Vanda, na minha opinião faltou preocupação com a ética por parte dos jornalistas de televisão nesta cobertura e despreparo das autoridades para lidar com o caso. A polícia devia manter o sigilo para garantir a incolumidade dos envolvidos e o bom exito da operação. Uma lástima dupla, demonstração de atraso e pouco caso.
Quanto ao sequestro ter acontecido em São Paulo, não me parece simpático que isto se torne mais uma das muitas questões que exaltam a eterna disputa entre São Paulo e Rio.
bjs
Assimina

vanda viveiros de castro disse...

Querida Assimina,
Nem que fosse pela nossa amizade, e pelos amigos paulistas de que realmente gosto, evitaria a colocação muito justamente classificada de antipática.
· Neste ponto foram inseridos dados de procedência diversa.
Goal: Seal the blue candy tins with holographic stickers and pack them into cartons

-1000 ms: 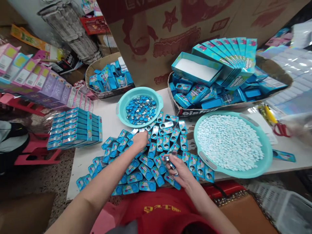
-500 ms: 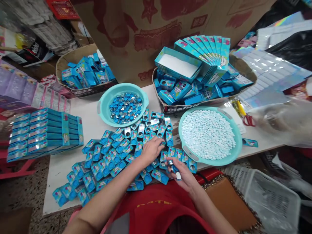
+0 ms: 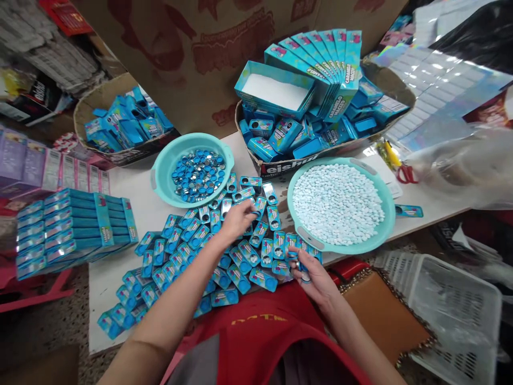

Explico: onde escrevi (equivocadamente, me penitencio de joelhos!) a palavra povo - pensei em autoridades e chefia, num estado em que o acesso a uma melhor formação é sem dúvida muito maior do que em regiões mais remotas e menos favorecidas. E acho que você terá que concordar comigo que o orgulho paulista por sua propria grandeza é quase palpável, institucional. Seria desejável, para o bem, em primeiro lugar, dos paulistas, que o progresso e o desenvolvimento se desse em todas as áreas. Mas reconheço que desigualdade é uma marca do nosso país, está longe de ser "privilégio" paulista, infelizmente. Se a ofensa não está em quem ofende, posso garantir, não há ofensa! Muitos beijos.